横浜植物防疫所成田支所によりますと、こうした価格の高騰を背景に、成田空港では去年の夏ごろからインドやタイなど主にアジアから帰国する人が現地でコメを購入し持ち帰るケースが増えていて、先月ごろからは急増しているということです。

また、最近では韓国からの持ち込みも増えていて、1回当たり5キロから10キロの持ち込みが多いということです。
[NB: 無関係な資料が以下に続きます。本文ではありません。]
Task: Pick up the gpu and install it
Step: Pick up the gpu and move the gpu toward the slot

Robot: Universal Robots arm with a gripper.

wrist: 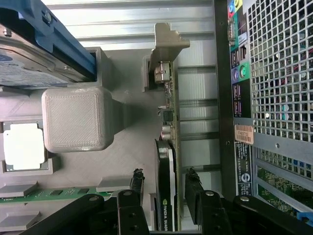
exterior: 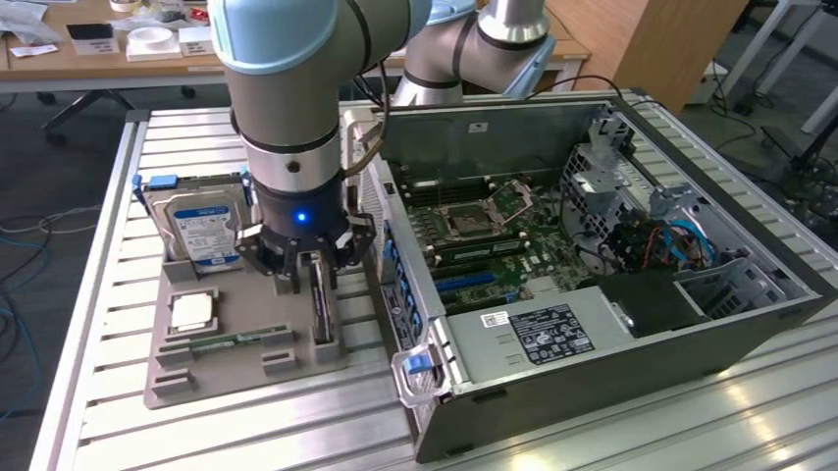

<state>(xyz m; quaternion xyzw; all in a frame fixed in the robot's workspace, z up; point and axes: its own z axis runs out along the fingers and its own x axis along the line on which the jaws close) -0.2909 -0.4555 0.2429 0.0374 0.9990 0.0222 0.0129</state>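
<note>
The gpu [wrist: 167,147] stands on edge in a slot of the grey holder tray [exterior: 249,363]. Its black cooler faces one side, the green board edge the other, and its silver end bracket [wrist: 169,40] sits at the far end. In the exterior view the gpu [exterior: 322,312] shows as a dark upright card just under the wrist. My gripper [wrist: 165,183] is lowered over it, one black finger [wrist: 137,180] on each side of the card. A small gap shows between each finger and the card, so the gripper [exterior: 316,280] is open around it.
On the same tray stand a blue-labelled hard drive [exterior: 203,234], a CPU [exterior: 192,312] and a RAM stick [exterior: 242,340]. The open PC case [exterior: 733,324], motherboard [exterior: 504,245] exposed, lies close beside the tray on the exterior view's right. Its perforated rear panel [wrist: 279,73] is near the gpu.
</note>
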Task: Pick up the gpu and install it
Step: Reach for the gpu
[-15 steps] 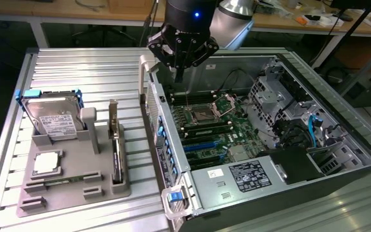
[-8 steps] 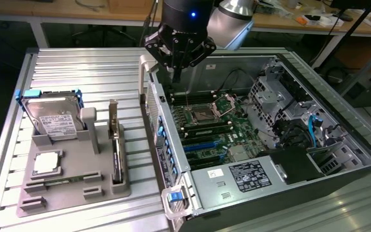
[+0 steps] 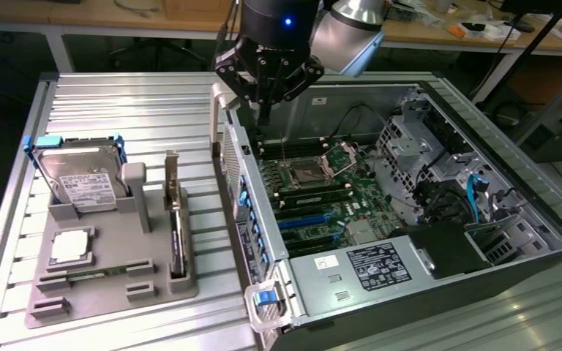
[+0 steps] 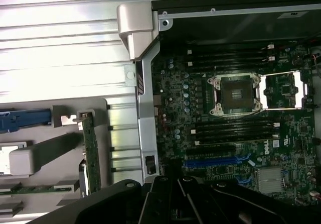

個人が海外からお土産などとして精米を日本に持ち込むときは、持ち出す国の政府機関が発行する検査証明書を取得し、入国の際に検査を受ける必要があり、植物防疫所は注意するよう呼びかけています。

横浜植物防疫所成田支所の上田英史統括植物検疫官は「これから大型連休で海外に行く人も増えるが、コメを日本に持ち込むときは輸出国の政府機関の証明書を必ず取得するよう気をつけてほしい」と話していました。

海外からの農産物持ち込みについて

コメは個人用として輸入する場合、1年間に100キロ以下であれば地方農政局や植物防疫所などに届け出をすることで納付金や関税が免除されます。

ただ、コメや果物、野菜を手荷物として持ち込むには、国や地域、農産物によって検査を受けるなどの条件があったり、持ち込み自体が禁止されたりしている場合があります。

これは病害虫などが日本に入ったりまん延したりするのを防ぐためで、土のついたものは持ち込むことはできません。

精米の場合は、持ち出す国の政府機関が発行する検査証明書が必要で、日本に入国するときに検査を受ける必要があります。

検査証明書を持たずに持ち込もうとすると、植物防疫所の検査で廃棄され、3年以下の懲役か300万円以下の罰金が課せられる場合があります。

詳しくは植物防疫所のホームページで確認してください。

このほか、加工品を含めた肉製品や動物由来の製品はほとんどのものが日本に持ち込むことができないため、注意が必要です。